(What this task involves):
In the entries that follow, copy exactly each line from the first through the line with "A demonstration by".

(Records for the task):
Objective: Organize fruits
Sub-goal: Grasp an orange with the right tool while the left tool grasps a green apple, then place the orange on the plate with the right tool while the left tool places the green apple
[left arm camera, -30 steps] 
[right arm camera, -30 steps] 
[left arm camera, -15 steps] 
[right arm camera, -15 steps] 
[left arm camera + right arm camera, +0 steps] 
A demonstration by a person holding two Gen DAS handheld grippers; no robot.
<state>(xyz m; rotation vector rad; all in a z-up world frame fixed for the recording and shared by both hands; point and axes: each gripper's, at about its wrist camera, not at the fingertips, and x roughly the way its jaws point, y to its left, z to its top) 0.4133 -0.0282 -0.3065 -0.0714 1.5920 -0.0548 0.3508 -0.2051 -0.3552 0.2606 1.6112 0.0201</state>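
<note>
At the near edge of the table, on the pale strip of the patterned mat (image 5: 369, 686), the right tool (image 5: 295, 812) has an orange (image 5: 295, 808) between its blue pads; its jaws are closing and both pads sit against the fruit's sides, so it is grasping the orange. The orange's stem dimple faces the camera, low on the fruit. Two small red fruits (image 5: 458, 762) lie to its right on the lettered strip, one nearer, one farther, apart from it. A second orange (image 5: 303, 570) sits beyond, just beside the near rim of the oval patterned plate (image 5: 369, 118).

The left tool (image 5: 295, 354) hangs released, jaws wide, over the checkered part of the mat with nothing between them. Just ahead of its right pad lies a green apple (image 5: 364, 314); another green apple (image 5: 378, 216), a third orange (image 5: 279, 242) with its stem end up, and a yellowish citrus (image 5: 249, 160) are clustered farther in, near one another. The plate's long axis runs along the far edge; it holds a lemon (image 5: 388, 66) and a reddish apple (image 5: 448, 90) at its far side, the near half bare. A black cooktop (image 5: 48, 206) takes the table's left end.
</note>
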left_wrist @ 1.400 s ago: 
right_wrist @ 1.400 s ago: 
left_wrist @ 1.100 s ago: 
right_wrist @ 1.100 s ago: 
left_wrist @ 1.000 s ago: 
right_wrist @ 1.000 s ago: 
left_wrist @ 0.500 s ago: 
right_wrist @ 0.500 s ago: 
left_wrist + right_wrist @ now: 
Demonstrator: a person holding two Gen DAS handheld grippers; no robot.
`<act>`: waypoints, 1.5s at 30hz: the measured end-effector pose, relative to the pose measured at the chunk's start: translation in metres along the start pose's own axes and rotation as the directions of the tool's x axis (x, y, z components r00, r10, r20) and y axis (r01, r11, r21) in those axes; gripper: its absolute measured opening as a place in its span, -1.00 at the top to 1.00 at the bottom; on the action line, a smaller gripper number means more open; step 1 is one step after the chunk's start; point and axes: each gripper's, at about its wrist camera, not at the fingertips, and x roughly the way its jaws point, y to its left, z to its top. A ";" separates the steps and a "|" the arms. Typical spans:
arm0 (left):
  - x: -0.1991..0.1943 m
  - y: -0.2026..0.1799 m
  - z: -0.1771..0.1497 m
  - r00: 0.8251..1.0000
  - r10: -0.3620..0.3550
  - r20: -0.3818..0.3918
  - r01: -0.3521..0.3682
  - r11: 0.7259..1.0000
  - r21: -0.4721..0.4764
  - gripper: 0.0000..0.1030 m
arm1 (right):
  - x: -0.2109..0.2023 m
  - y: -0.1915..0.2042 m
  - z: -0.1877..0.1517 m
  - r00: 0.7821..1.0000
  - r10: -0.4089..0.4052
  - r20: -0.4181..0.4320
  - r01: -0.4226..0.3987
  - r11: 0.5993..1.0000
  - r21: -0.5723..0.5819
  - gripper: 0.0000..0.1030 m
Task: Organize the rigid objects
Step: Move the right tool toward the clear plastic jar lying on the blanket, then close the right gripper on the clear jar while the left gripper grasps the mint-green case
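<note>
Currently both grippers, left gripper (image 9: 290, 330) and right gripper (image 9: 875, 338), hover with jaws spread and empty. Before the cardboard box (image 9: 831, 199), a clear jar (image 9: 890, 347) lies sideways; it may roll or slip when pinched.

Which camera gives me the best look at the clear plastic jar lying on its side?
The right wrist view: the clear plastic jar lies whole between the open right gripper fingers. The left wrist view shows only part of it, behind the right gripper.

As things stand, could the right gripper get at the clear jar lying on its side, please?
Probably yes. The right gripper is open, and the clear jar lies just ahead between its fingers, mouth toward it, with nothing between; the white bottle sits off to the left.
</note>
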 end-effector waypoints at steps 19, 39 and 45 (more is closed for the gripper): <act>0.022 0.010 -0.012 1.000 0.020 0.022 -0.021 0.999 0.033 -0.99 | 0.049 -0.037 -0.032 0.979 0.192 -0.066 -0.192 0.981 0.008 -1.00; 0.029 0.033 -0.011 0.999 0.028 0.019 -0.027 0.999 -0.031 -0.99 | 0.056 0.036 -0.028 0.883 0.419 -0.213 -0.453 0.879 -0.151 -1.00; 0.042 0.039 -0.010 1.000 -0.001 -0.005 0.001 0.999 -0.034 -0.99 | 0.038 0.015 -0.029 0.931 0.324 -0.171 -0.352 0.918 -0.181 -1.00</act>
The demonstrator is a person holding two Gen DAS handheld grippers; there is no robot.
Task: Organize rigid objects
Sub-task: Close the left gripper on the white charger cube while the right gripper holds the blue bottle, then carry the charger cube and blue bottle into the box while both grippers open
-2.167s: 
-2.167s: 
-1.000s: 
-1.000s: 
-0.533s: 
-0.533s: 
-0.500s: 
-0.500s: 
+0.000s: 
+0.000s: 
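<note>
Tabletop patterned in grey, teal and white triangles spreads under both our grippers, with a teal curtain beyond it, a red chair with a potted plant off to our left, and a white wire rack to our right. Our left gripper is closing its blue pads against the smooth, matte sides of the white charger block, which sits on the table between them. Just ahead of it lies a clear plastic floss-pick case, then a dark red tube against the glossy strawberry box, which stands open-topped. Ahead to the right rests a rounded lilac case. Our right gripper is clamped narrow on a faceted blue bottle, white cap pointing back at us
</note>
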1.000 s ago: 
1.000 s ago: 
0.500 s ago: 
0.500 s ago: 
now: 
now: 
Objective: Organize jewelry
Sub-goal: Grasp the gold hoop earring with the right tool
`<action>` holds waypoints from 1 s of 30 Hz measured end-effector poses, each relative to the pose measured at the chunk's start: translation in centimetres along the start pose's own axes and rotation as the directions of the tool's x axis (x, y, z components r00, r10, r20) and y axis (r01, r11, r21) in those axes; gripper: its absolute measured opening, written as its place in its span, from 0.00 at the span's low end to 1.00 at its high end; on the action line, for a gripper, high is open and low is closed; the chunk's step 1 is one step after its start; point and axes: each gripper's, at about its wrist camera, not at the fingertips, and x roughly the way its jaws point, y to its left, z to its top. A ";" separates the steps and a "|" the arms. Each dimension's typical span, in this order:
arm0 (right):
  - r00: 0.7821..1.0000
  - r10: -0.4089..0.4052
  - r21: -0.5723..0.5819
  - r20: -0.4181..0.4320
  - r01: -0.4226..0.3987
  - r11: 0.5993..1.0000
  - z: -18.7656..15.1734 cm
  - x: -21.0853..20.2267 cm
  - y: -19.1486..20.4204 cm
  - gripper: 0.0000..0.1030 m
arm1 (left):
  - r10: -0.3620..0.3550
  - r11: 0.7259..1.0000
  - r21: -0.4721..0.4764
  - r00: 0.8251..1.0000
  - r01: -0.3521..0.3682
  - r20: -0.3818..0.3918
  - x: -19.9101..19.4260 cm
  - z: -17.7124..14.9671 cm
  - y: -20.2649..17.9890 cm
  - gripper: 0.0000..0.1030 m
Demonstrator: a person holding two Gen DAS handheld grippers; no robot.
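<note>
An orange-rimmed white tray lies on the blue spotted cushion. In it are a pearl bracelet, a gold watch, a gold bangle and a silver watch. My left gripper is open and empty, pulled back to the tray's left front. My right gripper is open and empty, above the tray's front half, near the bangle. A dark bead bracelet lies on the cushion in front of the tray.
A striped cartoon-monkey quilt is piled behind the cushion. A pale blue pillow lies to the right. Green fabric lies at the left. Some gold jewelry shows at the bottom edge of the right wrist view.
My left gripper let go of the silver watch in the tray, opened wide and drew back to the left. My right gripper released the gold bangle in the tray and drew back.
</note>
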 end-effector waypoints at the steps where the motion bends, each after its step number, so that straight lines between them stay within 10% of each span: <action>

(The answer):
Objective: Organize fruits
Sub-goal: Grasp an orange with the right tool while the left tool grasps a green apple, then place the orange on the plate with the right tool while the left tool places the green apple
[left arm camera, -30 steps] 
[right arm camera, -30 steps] 
[left arm camera, -15 steps] 
[right arm camera, -15 steps] 
[left arm camera + right arm camera, +0 steps] 
A demonstration by a person holding two Gen DAS handheld grippers; no robot.

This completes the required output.